Problem details –
Reproduce all lines of the listing below in which the word "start" occurs.

Dataset section –
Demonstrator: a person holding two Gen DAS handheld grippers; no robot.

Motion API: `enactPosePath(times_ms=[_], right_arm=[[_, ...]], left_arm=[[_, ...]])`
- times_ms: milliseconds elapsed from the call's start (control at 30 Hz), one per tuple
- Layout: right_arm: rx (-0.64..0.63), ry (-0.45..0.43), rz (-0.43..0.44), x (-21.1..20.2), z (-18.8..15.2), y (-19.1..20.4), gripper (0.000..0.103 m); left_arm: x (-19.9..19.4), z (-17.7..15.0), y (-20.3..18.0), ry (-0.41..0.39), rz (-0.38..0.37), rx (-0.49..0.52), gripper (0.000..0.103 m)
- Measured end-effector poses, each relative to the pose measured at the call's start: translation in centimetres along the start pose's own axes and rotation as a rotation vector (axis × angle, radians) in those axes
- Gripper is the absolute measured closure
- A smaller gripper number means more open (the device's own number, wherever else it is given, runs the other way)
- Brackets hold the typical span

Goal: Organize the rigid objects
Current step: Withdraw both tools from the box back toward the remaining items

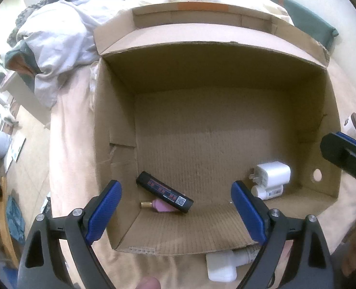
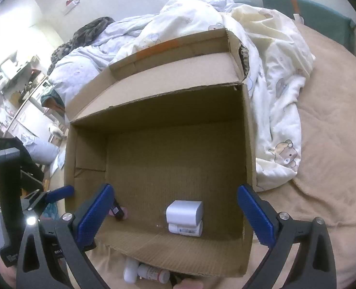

Solution for this problem –
- times_ms: milliseconds elapsed from the call's start (control at 30 Hz), one per tuple
- Measured end-effector poses, each relative to the pose measured at the call's start: translation in centimetres along the start pose's own axes and rotation as a rotation vector (axis × angle, radians) in those axes

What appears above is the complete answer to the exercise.